STATEMENT BY XU LEMM
In a moment of inspiration, the image of a fully completed sculpture appears in my mind.
A likeness of the image is then sculpted in clay. From this, a mold is made and then the sculpture is cast in bronze, silver, gold, polyester, etc.
My sculptures are cartoonishly surrealistic. Cartoonish because they reflect the spirit of our time and surrealistic because they are the reproduction of a spontaneous thought, an invisible reality.
Surrealism makes the invisible reality visible.
My sculptures do not have a priori meaning. The naming of the sculpture occurs afterwards, as well as its symbolic interpretation. My sculptures speak to the feelings of the observer.

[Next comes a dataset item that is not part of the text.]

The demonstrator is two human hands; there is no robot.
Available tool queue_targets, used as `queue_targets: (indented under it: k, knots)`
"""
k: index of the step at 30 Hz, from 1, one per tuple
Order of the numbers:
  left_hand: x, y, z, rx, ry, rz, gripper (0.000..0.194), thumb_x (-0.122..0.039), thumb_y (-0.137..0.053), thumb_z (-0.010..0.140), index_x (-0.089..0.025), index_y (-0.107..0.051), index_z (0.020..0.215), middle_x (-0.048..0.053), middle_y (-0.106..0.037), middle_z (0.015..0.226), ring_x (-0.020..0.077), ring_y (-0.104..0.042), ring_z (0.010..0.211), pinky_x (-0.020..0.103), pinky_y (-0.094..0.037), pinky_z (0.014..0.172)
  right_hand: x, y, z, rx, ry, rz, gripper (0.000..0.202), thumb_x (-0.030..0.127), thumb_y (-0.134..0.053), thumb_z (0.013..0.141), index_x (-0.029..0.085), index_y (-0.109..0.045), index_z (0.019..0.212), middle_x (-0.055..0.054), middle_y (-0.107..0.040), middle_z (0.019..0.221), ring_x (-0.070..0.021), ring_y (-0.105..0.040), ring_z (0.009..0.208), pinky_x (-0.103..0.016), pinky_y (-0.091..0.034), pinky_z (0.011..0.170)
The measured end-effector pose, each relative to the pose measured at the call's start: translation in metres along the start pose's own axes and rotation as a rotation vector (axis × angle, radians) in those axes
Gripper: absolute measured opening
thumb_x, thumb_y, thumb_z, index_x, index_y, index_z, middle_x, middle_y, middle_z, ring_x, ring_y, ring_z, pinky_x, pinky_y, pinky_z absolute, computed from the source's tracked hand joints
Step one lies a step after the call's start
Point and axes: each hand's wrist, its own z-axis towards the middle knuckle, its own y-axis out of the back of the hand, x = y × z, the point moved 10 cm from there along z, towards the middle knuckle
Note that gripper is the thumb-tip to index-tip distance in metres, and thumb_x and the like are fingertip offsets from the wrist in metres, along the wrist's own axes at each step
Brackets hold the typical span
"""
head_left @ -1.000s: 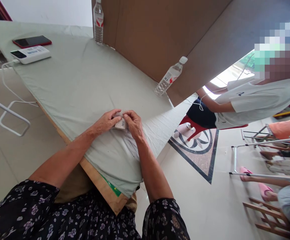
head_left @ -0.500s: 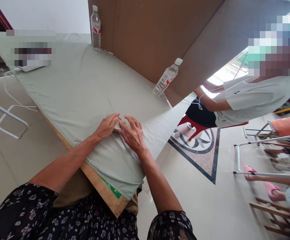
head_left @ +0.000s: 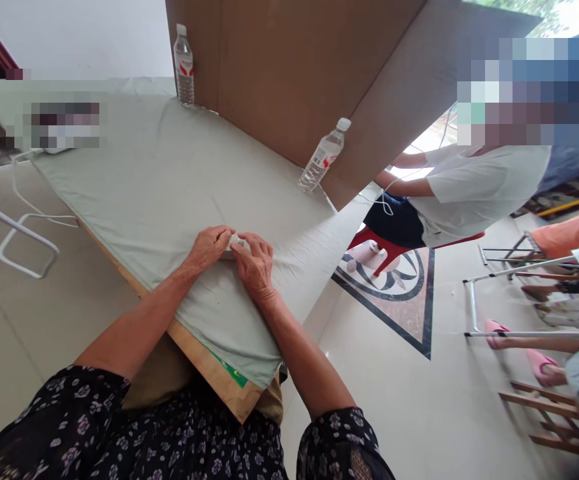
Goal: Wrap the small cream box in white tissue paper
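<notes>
Both hands rest close together over the pale green tablecloth [head_left: 134,153], near the table's front corner. Between them is a small whitish box-shaped thing [head_left: 229,253], mostly covered by fingers; its exact kind cannot be made out. My left hand [head_left: 210,245] is closed on its left side, fingers bent over the top. On its right side, my right hand [head_left: 255,263] grips it with the thumb and curled fingers.
Two clear water bottles, one upright [head_left: 184,70] and one leaning in view [head_left: 323,157], stand by a large brown cardboard panel [head_left: 289,73]. A person in a white shirt [head_left: 489,187] sits beyond it. A white metal frame [head_left: 26,247] is at left.
My right hand has shifted slightly left and its fingers have closed in on the small thing. My left hand has stayed nearly in place. The view has turned a little.
</notes>
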Motion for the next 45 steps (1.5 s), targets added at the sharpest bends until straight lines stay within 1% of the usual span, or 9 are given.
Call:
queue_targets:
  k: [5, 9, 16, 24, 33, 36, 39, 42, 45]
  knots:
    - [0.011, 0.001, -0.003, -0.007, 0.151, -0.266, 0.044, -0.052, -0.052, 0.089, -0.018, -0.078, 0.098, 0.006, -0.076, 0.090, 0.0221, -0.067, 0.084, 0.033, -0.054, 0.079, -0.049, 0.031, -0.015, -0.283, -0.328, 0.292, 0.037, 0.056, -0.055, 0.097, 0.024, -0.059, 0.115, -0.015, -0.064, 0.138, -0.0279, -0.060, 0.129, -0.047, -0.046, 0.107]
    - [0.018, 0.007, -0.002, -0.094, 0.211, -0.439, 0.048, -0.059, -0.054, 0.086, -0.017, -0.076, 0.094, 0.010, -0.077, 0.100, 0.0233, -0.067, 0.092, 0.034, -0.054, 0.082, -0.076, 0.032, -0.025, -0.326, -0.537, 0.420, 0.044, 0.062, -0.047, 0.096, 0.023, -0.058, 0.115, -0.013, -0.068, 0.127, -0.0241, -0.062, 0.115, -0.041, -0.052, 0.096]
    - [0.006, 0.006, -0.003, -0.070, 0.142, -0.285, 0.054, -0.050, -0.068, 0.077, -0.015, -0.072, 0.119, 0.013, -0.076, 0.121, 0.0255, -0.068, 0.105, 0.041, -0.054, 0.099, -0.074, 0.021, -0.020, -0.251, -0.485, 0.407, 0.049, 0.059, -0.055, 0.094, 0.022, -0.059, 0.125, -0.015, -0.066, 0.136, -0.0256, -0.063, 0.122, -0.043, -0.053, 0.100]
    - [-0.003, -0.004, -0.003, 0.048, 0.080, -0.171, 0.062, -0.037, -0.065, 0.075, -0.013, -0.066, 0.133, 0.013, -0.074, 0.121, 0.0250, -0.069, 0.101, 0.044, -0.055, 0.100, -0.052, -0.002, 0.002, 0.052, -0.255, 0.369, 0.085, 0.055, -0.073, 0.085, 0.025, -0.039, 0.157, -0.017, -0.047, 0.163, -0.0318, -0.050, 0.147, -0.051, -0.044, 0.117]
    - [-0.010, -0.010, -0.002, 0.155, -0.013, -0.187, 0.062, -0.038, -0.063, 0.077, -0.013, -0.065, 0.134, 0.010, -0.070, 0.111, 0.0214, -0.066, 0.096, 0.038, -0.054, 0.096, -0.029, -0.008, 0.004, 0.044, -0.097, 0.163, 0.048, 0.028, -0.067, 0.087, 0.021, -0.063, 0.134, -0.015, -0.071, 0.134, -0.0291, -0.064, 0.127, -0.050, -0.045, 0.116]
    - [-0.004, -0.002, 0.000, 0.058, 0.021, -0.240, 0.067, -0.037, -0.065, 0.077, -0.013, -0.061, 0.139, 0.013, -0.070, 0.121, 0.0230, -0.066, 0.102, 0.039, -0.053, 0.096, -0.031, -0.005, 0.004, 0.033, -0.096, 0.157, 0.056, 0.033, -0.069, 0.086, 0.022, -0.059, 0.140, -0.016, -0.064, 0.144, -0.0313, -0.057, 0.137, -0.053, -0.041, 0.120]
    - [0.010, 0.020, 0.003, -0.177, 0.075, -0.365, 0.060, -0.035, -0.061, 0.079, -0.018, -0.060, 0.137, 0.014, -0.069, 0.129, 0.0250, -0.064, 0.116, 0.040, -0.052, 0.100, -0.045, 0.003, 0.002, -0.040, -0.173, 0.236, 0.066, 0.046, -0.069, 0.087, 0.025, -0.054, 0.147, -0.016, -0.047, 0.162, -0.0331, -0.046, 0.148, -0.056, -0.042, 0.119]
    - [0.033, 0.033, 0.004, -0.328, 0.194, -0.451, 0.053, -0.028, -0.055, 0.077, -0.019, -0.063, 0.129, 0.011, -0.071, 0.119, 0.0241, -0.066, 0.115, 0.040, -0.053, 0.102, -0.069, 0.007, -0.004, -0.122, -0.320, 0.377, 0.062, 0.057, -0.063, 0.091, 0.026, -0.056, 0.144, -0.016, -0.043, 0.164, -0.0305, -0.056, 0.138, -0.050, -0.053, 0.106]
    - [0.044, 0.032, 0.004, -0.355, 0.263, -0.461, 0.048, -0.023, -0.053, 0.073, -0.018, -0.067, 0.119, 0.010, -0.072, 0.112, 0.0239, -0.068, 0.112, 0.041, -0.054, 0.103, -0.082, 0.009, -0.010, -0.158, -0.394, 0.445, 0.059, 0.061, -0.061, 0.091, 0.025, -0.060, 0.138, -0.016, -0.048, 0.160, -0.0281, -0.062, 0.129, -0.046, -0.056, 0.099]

When observing my work, each person will experience a different emotion, so there are as many explanations as there are observers.
The interpretations I enjoy the most are the metaphysical interpretations that best succeed in explaining the invisible reality that is the source of my inspiration.
The image and the text are like two companions on a journey to the unknown, exploring together the depths of the invisible reality that surrounds us in an attempt to understand its mystery.
My work is an invitation to join and enjoy this quest.
XU
XU LEMM AND HIS WORK
Xu Lemm (Kurt Lemmens) was born in Leuven on the 28th of May 1970. After managing an SME from 2000 till 2016, Kurt Lemmens decided to devote the remainder of his life to his passion: pictorial and sculptural art.
His artistic production can be divided into two periods:
1) Pixel Art: In his first period, he created small and large canvases using a 'pixel-art' technique. The pixels consisted of small diameter spheres made from recycled ocean plastic which he covered with up to 8 layers of paint to produce hundreds of kinds of the different hues.
2) Sculptural Art: After exhausting the possibilities of the pixel art technique, Xu Lemm turned to his real passion, sculpture. In moments of inspiration, a complete picture of a sculpture takes shape in the artist’s mind which is then made visible by being modeled in clay. The clay model is subsequently produced in a variety of sizes by casting in different metals like bronze, brass, aluminum, and steel. Some sculptures are also made from painted polyester.
To sculpture as to art in general is attributed the power to express feelings when it is certainly unable to do so. Feelings have no apparent form that can be reproduced by sculpture. It so happens, however, that the onlooker can be moved by a sculpture, but how would a sculpture that expresses joy look like? A sculpture that expresses joy is the one you have joy to look at.
Mystery is not one of the possibilities of the real. Mystery is essential for reality to exist. Nature loves to hide her secrets. The surrealistic cartoonesque sculptures of Xu Lemm are an open invitation to meditate on the riddles of life.